**About this task:** Quote the material exactly from the line that contains "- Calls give" through its last line. Any pictures are to be left out.

**Source data:**
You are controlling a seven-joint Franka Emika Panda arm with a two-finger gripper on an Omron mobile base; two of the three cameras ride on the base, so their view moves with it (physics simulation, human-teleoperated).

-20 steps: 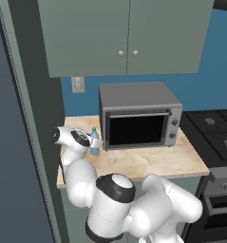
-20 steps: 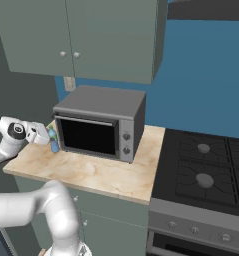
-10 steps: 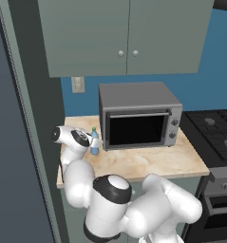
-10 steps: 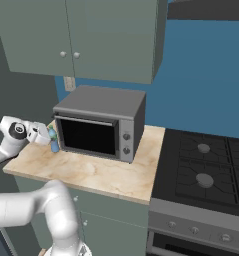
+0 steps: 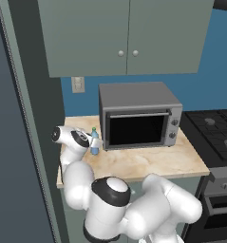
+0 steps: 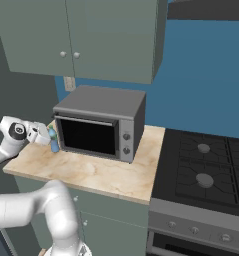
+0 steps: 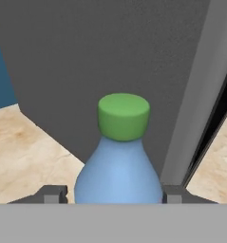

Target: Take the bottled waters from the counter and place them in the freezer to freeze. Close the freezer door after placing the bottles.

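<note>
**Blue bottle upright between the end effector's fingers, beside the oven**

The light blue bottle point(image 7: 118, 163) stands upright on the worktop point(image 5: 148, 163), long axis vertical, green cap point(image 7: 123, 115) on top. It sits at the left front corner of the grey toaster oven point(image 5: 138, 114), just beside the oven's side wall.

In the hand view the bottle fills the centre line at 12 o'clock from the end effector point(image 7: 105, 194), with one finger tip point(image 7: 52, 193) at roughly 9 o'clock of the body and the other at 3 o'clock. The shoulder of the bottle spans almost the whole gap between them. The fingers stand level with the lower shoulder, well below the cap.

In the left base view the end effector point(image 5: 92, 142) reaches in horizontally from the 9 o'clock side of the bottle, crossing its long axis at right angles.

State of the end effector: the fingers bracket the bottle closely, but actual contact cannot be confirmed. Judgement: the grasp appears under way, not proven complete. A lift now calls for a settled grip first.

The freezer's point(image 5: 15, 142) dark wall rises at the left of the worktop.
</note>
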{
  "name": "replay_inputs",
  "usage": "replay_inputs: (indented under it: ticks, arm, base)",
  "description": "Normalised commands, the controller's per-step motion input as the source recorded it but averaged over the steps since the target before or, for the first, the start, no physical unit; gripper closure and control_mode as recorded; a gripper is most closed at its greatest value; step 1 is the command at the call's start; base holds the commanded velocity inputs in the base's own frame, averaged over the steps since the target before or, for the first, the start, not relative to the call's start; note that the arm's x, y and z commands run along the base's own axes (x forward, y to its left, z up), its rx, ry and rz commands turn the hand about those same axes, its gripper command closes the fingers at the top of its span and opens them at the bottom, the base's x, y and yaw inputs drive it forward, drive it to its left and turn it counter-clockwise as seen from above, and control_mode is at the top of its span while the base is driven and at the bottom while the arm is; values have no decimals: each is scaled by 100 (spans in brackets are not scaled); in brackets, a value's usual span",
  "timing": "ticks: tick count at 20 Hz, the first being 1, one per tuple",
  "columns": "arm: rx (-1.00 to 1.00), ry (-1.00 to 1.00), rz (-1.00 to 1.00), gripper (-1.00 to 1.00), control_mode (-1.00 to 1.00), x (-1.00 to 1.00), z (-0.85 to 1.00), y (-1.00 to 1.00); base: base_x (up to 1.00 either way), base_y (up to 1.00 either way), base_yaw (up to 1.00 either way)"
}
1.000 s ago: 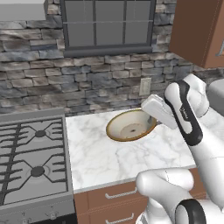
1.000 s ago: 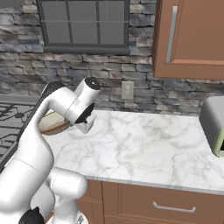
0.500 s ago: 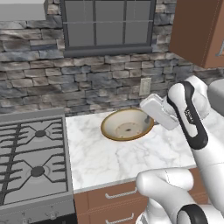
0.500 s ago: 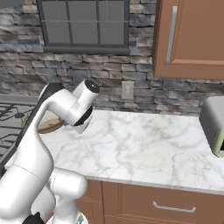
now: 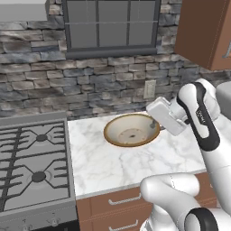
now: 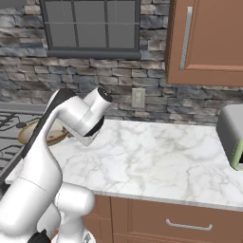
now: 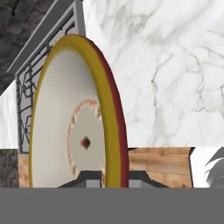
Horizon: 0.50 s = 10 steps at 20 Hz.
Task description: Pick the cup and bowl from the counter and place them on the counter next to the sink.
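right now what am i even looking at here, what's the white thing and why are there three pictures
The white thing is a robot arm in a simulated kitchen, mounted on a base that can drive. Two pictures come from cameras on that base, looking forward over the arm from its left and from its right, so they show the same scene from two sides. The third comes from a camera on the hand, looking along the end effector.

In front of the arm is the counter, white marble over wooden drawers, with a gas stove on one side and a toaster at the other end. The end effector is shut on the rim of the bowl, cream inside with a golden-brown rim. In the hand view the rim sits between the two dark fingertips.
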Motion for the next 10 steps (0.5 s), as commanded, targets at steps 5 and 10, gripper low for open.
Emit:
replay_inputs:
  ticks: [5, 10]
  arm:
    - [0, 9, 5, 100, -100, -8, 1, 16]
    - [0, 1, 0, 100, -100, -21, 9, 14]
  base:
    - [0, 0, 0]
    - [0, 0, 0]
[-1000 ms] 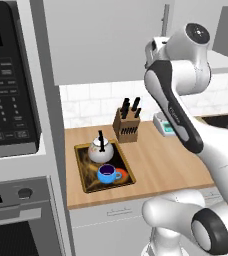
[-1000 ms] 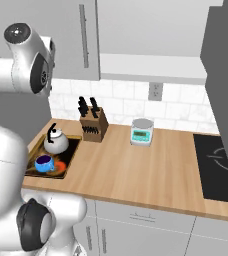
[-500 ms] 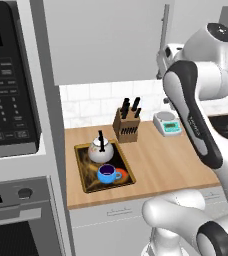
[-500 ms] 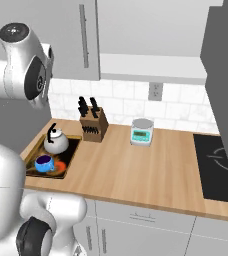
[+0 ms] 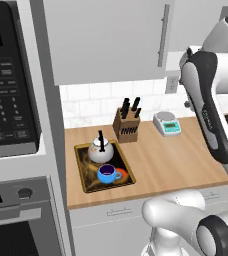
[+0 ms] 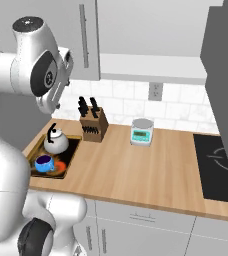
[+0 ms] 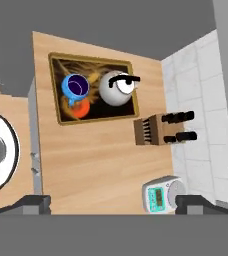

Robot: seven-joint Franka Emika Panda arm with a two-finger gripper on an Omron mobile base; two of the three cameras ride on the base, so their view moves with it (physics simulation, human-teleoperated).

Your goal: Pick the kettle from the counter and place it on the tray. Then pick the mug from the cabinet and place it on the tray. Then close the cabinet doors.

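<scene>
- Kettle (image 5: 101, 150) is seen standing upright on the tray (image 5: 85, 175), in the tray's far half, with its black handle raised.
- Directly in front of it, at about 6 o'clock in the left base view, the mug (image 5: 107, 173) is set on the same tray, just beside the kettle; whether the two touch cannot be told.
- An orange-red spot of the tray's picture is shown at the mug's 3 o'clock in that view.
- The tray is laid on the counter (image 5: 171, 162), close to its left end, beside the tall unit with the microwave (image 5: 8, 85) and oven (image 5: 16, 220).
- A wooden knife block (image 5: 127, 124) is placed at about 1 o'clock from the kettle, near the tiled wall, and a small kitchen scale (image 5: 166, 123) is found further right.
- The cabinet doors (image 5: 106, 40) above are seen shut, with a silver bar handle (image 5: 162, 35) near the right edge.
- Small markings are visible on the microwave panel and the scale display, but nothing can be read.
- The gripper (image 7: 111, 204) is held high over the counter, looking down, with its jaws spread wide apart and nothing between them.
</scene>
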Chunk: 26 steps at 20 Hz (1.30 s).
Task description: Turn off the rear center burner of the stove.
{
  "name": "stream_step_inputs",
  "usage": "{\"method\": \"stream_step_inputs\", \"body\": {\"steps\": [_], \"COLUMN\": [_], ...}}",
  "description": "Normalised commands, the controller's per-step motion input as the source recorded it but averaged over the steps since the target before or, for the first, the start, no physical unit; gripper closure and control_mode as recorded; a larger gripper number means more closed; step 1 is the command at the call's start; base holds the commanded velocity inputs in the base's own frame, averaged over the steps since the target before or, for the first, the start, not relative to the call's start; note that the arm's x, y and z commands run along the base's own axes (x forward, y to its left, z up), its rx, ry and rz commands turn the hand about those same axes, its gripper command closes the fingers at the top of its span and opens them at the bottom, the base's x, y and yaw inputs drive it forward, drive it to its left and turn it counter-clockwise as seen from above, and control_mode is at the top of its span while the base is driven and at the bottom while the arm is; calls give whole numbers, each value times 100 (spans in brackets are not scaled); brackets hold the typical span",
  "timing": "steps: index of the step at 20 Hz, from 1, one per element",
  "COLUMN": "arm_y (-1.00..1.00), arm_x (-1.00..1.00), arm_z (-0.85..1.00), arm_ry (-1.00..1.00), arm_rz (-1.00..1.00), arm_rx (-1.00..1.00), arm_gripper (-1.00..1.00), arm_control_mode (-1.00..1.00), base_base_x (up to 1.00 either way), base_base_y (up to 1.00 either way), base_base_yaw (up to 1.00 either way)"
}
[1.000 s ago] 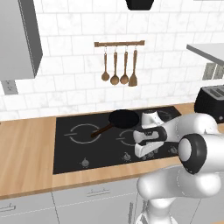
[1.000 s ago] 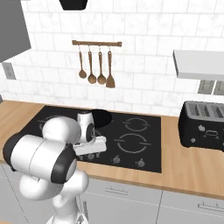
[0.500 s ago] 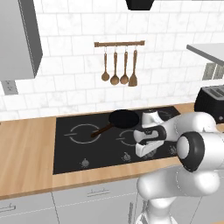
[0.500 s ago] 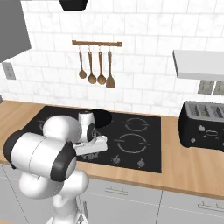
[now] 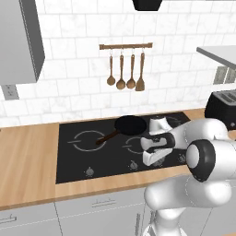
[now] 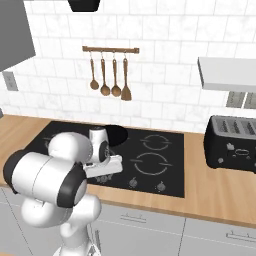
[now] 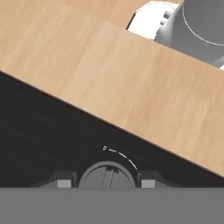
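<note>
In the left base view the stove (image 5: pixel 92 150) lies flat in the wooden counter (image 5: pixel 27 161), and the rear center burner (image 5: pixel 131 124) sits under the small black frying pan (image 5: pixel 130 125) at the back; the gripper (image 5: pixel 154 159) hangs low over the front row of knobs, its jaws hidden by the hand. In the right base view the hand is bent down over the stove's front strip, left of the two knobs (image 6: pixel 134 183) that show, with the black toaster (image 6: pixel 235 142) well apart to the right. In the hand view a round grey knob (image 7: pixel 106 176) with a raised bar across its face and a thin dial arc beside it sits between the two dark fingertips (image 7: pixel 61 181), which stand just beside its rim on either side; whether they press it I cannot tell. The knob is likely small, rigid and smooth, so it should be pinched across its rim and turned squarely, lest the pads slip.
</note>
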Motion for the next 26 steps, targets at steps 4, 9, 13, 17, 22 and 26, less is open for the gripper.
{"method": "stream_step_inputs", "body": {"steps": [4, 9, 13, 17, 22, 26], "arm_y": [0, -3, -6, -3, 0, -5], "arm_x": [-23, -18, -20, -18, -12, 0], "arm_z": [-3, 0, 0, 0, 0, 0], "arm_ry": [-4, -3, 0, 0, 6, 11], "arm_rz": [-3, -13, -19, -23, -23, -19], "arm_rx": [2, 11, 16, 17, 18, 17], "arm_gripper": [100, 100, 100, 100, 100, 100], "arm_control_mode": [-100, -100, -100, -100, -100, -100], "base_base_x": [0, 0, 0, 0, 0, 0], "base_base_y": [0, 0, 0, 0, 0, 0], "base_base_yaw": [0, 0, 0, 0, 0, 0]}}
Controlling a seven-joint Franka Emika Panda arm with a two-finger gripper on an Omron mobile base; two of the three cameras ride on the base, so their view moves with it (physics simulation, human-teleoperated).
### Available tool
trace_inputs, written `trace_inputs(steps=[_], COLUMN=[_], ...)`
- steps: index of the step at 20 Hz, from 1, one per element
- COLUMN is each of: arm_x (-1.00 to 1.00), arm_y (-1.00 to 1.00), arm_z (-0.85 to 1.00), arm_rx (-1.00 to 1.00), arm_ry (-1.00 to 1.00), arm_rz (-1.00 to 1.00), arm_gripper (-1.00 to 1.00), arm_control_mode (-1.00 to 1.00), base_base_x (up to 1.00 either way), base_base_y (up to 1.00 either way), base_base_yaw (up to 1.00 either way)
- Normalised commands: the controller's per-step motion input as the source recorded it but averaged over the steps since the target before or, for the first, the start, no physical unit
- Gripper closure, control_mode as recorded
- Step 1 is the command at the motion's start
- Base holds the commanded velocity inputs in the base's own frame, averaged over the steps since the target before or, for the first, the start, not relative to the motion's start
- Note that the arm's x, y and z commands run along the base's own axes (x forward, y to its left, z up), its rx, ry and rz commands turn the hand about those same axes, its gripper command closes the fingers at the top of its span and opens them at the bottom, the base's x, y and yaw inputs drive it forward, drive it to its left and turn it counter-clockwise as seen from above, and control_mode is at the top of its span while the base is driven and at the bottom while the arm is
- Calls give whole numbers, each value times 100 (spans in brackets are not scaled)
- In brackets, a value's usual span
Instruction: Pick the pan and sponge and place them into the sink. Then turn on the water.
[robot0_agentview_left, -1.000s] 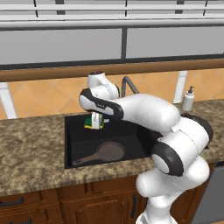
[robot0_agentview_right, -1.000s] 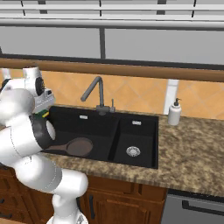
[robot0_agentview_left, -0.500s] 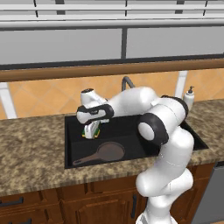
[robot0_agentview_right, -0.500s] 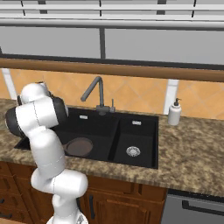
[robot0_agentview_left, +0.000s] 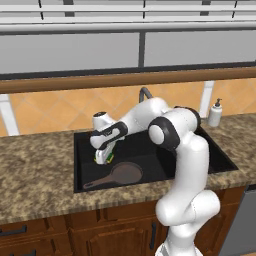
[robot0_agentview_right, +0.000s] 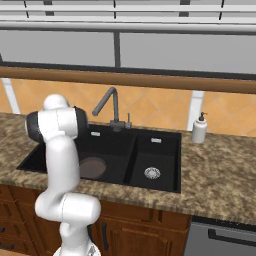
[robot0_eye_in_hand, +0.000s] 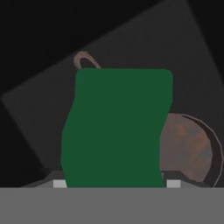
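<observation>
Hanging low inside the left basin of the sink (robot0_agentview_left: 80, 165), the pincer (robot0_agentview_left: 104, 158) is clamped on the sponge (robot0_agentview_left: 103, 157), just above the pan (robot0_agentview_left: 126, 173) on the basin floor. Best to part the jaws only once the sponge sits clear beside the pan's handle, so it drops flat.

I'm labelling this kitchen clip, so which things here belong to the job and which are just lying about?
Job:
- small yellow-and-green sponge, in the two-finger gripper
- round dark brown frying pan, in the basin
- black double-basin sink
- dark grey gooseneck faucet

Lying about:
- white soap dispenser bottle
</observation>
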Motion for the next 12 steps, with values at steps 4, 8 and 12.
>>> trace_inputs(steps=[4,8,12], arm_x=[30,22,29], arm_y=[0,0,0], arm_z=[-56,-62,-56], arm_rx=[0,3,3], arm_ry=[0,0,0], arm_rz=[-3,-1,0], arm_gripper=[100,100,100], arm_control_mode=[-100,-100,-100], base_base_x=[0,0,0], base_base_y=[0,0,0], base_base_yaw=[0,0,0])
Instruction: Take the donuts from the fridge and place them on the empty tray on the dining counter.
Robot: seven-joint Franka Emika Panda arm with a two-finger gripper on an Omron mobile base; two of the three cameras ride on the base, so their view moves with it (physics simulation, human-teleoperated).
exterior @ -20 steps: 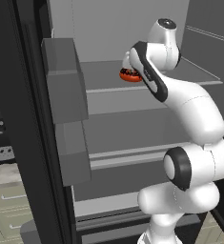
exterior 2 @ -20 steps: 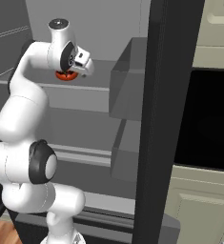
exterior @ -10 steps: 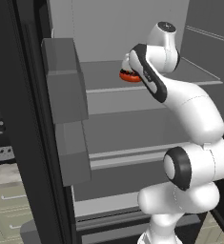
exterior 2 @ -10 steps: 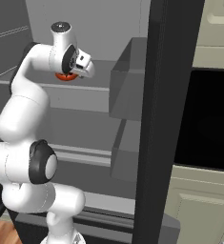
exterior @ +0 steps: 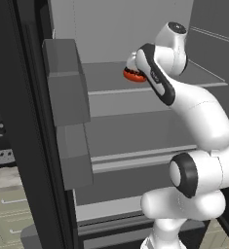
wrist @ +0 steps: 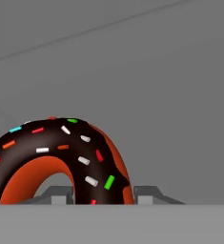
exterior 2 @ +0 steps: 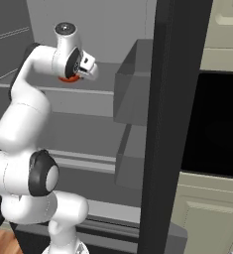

**Task output:**
- Calls give whole numbers, each value times 100 (spans in brackets are not scaled)
- In brackets, a value's usual span
Instruction: Pick the pan and sponge and place them into the sink. Then turn on the water.
[robot0_agentview_left, -1.000s] 
[robot0_agentview_right, -1.000s] 
[robot0_agentview_left, -0.500s] 
[robot0_agentview_right, -0.500s] 
[robot0_agentview_left, +0.000s] 
[robot0_agentview_right, +0.000s] 
[robot0_eye_in_hand, +0.000s] 
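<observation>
Hanging low inside the left basin of the sink (robot0_agentview_left: 80, 165), the pincer (robot0_agentview_left: 104, 158) is clamped on the sponge (robot0_agentview_left: 103, 157), just above the pan (robot0_agentview_left: 126, 173) on the basin floor. Best to part the jaws only once the sponge sits clear beside the pan's handle, so it drops flat.

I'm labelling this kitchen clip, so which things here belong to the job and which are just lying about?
Job:
- small yellow-and-green sponge, in the two-finger gripper
- round dark brown frying pan, in the basin
- black double-basin sink
- dark grey gooseneck faucet

Lying about:
- white soap dispenser bottle
</observation>
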Motion for the next 12 steps, with values at steps 4, 8 and 12.
>>> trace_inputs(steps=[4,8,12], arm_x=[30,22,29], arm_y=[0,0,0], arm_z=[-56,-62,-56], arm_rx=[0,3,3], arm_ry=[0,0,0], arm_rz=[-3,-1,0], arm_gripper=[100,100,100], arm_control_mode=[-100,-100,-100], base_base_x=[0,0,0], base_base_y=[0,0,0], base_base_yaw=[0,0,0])
Instruction: Take the donuts from the fridge and place them on the empty tray on the dining counter.
Robot: seven-joint Franka Emika Panda arm with a two-finger gripper on an Omron mobile base; two of the three cameras ride on the base, so their view moves with it (physics simulation, human-teleoperated).
exterior @ -20 steps: 
exterior 2 @ -20 steps: 
exterior @ -10 steps: 
exterior 2 @ -10 steps: 
exterior @ +0 steps: 
wrist @ +0 steps: 
exterior 2 @ +0 steps: 

The answer requires nothing more.